The story poured into her mind like water off a rocky ledge, unending, consistent, sparkling in the sunlight. The raining rose petals became torrents of blood and the triumphant scene turned dark, the sky melting into blackness, fires shooting into the sky, the screams of those behind the castle walls growing insistent in her ears; her Queen, her lovely Queen, lying deathly still, shrouded in a gauzy wrap.

She needed to get home right away—home, after only two days she already thought of the flat as home, how very strange—and write it all down. Her mind was sharp; the scenes would linger long enough for her to off-load them. But she never wanted to take chances. The first rule of creativity: never squander a gift from the muses.

She turned, started back. More ideas now, scenes crashing into her brain, sharp and vivid. She decided she couldn’t wait the thirty minutes it would take to get back to her laptop. She stopped at the nearest café, the entrance a garden wonderland, took a table in the sunlight, signaled imperiously for a coffee, like she’d seen the other women in her neighborhood do, pulled out her Clairefontaine notebook, and began to write.

It couldn’t have been five minutes before the clouds opened and rain began to fall. She scrambled inside with her coffee, laughing, shaking the raindrops from her hair.

The rest of the diners fled to the covered patio with greenhouse windows. Sutton headed into the bar.

It was then, the café garden giving way to the dim wooden interior of the restaurant, that she realized where she was. La Closerie des Lilas. One of Hemingway’s haunts. She’d wandered into Montparnasse. How very apropos.

Excited now, she took a seat in the bar. She glanced around, trying not to look too much like a tourist. There was the stool with the plaque commemorating Hemingway’s favorite spot, yes, but she was also surrounded by the ghosts of Montparnasse. All the great creatives of the time had come here.

The energy in the space was palpable. She’d always been sensitive to energies; usually overwhelmed in crowds, but this place, this empty, dark bar with the picture of Papa hidden on the wall above the lights that looked like antlers with red tips to the left of the bar, this place filled her with its emptiness, with its history-steeped walls.
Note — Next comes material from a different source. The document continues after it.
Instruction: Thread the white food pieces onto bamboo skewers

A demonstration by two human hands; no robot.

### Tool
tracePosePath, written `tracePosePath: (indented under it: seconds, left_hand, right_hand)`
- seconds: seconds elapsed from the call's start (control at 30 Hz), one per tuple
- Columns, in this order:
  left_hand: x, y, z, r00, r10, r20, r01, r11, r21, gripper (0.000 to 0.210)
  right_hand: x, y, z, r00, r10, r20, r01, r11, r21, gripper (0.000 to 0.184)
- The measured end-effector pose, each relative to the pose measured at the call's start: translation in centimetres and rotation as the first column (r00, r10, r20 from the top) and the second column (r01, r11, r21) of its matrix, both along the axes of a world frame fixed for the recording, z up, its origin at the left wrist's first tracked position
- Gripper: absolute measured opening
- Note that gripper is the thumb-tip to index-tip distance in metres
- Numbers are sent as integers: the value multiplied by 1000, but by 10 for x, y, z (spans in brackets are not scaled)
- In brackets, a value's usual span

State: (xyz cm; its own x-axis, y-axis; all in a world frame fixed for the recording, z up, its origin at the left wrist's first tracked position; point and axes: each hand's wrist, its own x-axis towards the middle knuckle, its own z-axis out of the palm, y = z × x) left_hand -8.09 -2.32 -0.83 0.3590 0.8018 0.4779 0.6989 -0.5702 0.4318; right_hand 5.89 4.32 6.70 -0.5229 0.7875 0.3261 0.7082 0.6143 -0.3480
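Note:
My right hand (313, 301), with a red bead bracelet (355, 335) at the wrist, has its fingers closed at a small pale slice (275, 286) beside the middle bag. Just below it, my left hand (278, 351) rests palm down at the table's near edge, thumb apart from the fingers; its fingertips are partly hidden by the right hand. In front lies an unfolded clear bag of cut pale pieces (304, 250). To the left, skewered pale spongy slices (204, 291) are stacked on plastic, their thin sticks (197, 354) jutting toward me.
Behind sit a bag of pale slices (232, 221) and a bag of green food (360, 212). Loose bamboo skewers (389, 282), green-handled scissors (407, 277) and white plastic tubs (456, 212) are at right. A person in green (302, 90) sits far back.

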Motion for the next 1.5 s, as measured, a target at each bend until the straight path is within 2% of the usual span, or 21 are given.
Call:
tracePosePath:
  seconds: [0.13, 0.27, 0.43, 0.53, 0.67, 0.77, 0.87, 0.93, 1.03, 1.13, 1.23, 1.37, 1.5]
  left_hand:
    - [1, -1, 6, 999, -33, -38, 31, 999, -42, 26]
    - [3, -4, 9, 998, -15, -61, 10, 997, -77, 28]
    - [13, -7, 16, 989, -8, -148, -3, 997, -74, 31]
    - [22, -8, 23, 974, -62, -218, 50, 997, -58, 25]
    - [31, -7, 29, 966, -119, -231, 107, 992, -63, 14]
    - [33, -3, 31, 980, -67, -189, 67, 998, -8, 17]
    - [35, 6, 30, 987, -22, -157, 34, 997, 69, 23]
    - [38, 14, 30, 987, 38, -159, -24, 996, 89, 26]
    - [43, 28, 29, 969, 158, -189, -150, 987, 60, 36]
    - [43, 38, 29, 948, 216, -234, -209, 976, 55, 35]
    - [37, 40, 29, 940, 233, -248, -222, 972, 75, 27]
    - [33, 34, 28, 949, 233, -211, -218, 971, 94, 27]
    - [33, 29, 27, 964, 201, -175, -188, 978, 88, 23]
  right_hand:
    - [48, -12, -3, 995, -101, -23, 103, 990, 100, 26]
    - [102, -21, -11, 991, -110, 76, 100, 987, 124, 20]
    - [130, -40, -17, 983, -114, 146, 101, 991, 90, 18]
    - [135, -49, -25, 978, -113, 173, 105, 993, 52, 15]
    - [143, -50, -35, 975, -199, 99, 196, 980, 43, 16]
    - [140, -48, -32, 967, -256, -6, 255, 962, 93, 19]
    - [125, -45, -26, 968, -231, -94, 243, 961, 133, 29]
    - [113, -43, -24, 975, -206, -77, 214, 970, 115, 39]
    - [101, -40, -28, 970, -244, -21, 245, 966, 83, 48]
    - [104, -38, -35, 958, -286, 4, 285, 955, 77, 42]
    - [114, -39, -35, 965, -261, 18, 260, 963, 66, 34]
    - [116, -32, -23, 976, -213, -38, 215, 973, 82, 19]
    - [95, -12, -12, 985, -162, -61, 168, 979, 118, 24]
They must have left behind so much of themselves, so much of their spirits disgorged here, for her to feel their presence in an empty room. The conversations they must have had. The loving and hating and creating that took place, it had left a mark.

It was just her, and a black-haired barkeep she hadn’t noticed until now, who’d stayed silent while she experienced the magic, and the sweating silver ice bucket full of open magnums of champagne.

She stayed there for hours.

The locals were in the brasserie eating mussels from the shell, so she was left alone, nodded at a few times by the ma?tre d’, who seemed to enjoy catching her eye, and once even pointed over his shoulder toward her. Stupid Americans and their obsessions, she thought she heard, but he was smiling, and perhaps she heard wrong, or he was talking about a family outside the walls with their bright white sneakers and expensive cameras slung around their skinny necks.

She took a sip of champagne—she had to have at least one drink with Montparnasse’s ghosts—and went back to admiring the room. She liked it here. It was very quiet, the only real noises the clinking of dishes, the swish of the kitchen door, and the muted voices of the staff as they hurried from dining room to kitchen and back, their footsteps occasionally squeaking on the tiled floor. The floor itself was a masterpiece; she had to stifle the urge to lie down on it and watch the ceiling fan spin round and round in lazy circles. Incongruously, the soft French jazz on the radio ended and a favorite song came on, Jason Mraz, and a strum of ukulele got stuck in her brain. I’m yours...

Ethan.

Shit. Shit. Merde, damn, hell. It was their song. And now Ethan was here with her.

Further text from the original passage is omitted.